MPAA Rating: R | Rating: ★★★½
Release year: 2018
Genre: Fantasy, Sci-Fi, Thriller Director: Alex Garland
I did not see Annihilation the way it was meant to be seen, but I’m glad to have seen it at all. Released in theaters and barely promoted in the US, Paramount chose to release the film via Netflix streaming in the UK. Thus, what is likely a richly immersive visual and aural theatrical experience was viewed in my living room, interrupted at times by family members walking through. I say all this because I imagine I am missing something of the unsettling thrills and cerebral mindf*ck of Alex Garland’s sci-fi adaptation of Jeff VanderMeer’s novel. Editor Devindra Hardawar described the different viewing experiences using a religious metaphor: “Seeing a film in a theater, especially a film as masterful as Annihilation, is a bit like going to church. It soothes my soul, and I feel even more at ease when I’m with an audience that’s seeing the light. At home on my couch, it’s like trying to find enlightenment from a televangelist.” So, I’m basing my cinematic theology of Annihilation on the televangelist version, which is the version most likely to be seen in the future when Annihilation leaves theaters across North America.
Annihilation follows biologist and former soldier Lena (Natalie Portman) as she retells the story of her supposedly-dead special forces husband, Kane (Oscar Isaac), after he suddenly reappears following a top-secret military mission. After Kane quickly becomes critically ill, the two are intercepted by government officials and brought to Area X, a facility just outside of a cosmic environmental event called “The Shimmer” somewhere near the southern American coastline. Lena learns that after three years of observation and expeditions, Kane is the only person to ever have emerged from the Shimmer alive. Determined to find out what happened, Lena joins a cadre of specialists about to enter the void: psychologist Ventress (Jennifer Jason Leigh), physicist Josie Radeck (Tessa Thompson), anthropologist Cass Sheppard (Tuva Novotny), and paramedic Anya Thorensen (Gina Rodrieguez). As the group enters into The Shimmer and its brightly colorful aesthetic, they begin to discover it acts as both a prism and a prison.

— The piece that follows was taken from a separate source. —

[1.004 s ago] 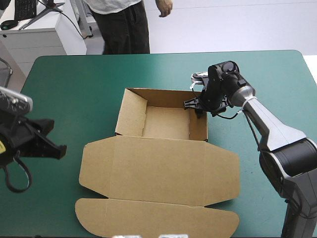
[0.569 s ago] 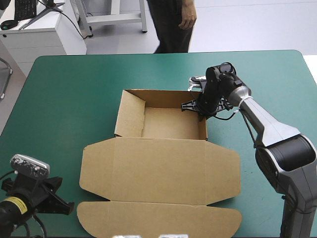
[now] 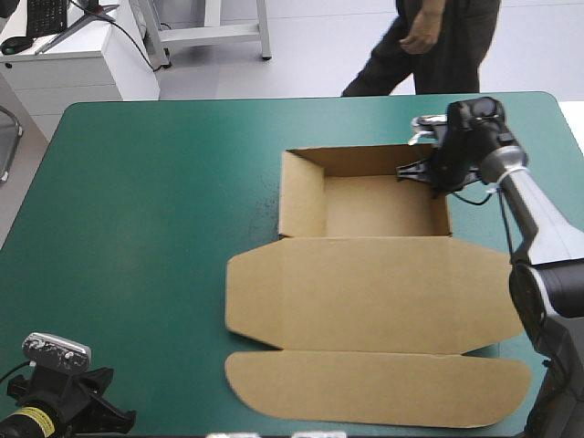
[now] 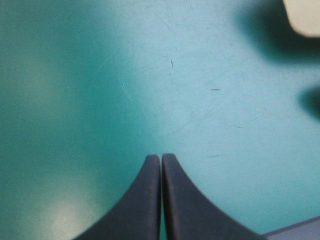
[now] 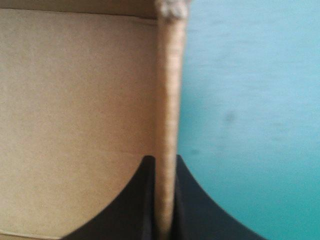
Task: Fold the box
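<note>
Brown box (image 3: 365,292) wall I'm pinching in the right gripper (image 5: 165,159), aiming for level, gentle pulling, while the left gripper (image 4: 161,156) is idling closed, empty.

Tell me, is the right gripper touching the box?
Touching. The right wrist view shows the right gripper shut on the box, its side wall pinched between both black fingers.

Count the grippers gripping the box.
1: the right gripper is shut on the right wall of the box; the left gripper is shut, empty, over the table's near-left corner.
</note>
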`<state>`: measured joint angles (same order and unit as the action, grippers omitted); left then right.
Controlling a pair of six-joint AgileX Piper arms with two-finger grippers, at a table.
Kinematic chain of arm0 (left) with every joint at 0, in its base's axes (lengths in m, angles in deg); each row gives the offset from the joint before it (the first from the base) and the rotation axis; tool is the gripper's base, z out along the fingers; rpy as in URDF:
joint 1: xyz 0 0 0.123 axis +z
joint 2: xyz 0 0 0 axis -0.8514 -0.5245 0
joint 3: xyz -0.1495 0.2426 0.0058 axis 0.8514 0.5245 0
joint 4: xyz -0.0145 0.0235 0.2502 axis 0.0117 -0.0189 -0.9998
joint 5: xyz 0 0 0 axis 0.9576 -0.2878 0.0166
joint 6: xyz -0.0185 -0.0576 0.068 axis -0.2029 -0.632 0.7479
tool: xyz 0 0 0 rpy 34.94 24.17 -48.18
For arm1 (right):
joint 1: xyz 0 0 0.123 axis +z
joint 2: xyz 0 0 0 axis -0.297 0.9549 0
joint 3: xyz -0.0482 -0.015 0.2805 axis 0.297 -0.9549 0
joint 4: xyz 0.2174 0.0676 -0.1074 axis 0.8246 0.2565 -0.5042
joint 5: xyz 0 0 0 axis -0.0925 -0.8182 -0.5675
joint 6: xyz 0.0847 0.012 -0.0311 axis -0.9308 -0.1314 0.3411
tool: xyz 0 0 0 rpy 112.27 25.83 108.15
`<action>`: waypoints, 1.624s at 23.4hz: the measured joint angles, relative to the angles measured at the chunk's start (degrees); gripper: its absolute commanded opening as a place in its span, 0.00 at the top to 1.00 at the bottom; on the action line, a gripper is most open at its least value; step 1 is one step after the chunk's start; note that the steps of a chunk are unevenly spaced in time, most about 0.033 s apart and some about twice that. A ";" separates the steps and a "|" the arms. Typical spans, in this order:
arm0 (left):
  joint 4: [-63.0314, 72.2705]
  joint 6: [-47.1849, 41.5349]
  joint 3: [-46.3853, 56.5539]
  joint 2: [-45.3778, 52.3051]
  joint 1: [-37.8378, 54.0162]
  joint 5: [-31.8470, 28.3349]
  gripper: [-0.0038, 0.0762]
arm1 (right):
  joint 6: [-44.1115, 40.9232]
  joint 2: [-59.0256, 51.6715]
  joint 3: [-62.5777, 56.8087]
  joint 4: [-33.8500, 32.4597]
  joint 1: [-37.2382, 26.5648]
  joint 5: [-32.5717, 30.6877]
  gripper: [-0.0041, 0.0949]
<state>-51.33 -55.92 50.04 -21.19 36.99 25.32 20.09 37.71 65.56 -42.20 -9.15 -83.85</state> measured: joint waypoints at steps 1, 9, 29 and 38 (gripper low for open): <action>0.00 0.00 0.00 0.06 0.00 -0.01 0.96 | 0.70 -0.42 0.00 -1.21 -2.69 0.05 0.98; -2.39 0.00 0.07 0.06 0.00 0.18 0.96 | 4.67 -1.96 0.00 -4.18 -31.58 -0.12 0.97; -3.06 0.00 0.18 0.06 0.00 0.18 0.96 | 4.45 -5.99 -0.19 4.28 -40.64 -0.41 0.62; -3.06 0.00 0.18 0.06 0.00 0.18 0.96 | 5.94 -25.26 -1.21 17.60 -39.69 -0.75 0.97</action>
<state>-54.39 -55.92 50.22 -21.13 36.99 25.50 26.03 12.45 64.35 -24.60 -48.83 -84.60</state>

Through the sound design and vivid images, Garland creates an atmosphere which feels deliberately distorted and diaphanous, as if we are viewing the world through a soap bubble, although one which brings dirt to the surface instead of removing the stains. There are disturbing and terrifying moments, including some scenes with a mutated bear which serve as the extreme counterbalance to the kindness of Paddington 2. Overall, the mood of Annihilation in The Shimmer is one of constant anxiety.

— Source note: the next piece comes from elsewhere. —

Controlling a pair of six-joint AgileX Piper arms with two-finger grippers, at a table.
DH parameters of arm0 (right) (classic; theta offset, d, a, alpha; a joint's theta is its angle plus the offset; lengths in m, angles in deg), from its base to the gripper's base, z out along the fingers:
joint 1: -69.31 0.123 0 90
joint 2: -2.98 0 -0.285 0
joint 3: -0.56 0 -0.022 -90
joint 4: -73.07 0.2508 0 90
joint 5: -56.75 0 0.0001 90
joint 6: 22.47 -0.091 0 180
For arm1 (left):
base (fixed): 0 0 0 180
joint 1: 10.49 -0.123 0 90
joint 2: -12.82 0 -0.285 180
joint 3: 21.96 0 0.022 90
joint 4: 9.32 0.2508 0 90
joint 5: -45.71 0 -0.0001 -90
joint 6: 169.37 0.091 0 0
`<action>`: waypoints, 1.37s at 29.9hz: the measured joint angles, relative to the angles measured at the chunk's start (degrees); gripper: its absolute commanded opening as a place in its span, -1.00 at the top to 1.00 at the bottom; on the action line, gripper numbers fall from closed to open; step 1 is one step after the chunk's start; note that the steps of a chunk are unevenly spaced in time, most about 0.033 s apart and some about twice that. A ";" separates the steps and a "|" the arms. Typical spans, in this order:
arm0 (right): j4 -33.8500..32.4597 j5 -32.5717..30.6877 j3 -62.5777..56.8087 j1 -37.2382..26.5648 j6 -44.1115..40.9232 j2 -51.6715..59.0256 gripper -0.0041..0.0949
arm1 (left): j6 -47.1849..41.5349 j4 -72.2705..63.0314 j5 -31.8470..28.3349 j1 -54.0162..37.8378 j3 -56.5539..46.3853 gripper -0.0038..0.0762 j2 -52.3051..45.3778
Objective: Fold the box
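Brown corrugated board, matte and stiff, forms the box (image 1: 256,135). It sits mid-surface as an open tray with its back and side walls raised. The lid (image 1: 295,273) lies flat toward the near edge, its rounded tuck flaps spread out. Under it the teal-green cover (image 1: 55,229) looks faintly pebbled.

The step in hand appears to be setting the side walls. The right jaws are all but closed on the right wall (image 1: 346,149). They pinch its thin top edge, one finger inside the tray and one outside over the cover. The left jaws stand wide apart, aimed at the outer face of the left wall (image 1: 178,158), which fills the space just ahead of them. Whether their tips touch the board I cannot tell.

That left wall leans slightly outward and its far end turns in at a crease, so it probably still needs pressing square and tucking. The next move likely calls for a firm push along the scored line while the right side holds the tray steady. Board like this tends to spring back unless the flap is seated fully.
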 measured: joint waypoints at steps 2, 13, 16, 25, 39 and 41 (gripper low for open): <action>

Annihilation appears to be an allegory, albeit one whose metaphorical reference could be interpreted in a variety of ways. That each of these women carries some sort of burden or loss–sometimes physical, certainly emotional and spiritual–seems significant in grasping the meaning behind its images and particularly its enigmatic final act. In a conversation between Lena and Ventress about Kane’s choice to volunteer for a suicide mission, the psychologist tells the biologist, “Isn’t the self-destruction coded into us? Imprinted into each cell.” This notion–that human beings are inherently self-destructive–is a darkly bleak anthropology, though one which fits well within Garland’s oeuvre, such as Ex Machina, Sunshine, Never Let Me Go, and 28 Days Later. Time and memory are painted in blurred streaks in Annihilation; food, sleep, and sustenance become secondary (Lena tells her interviewers, “I don’t remember eating), and each character seems isolated from the others (this is not a team as much as it is a group of broken individuals). It’s a striking metaphor for the human experience in the face of the painful unknown–depression, disease, divorce, even death. While the literal events which occur in the climax are nowhere near as obscure or opaque as Andrei Tarkovsky’s Stalker and Solaris—Annihilation feels like Stalker for people who don’t like Tarkovsky’s pacing–the metaphoric was teased into active thought as I stared in wonder at the dazzling mirrored dance before me. Still, just as with Ex Machina, I left the film admiring what I saw, but uncharacteristically indifferent, perhaps due to its cold gaze. Some filmmakers seem to truly love their characters (recent examples are Wes Anderson, Greta Gerwig, and Stephen Cone), but I don’t get the sense that Garland is one of them. I did not see Annihilation the way it was meant to be seen, but I’m glad to have seen it at all.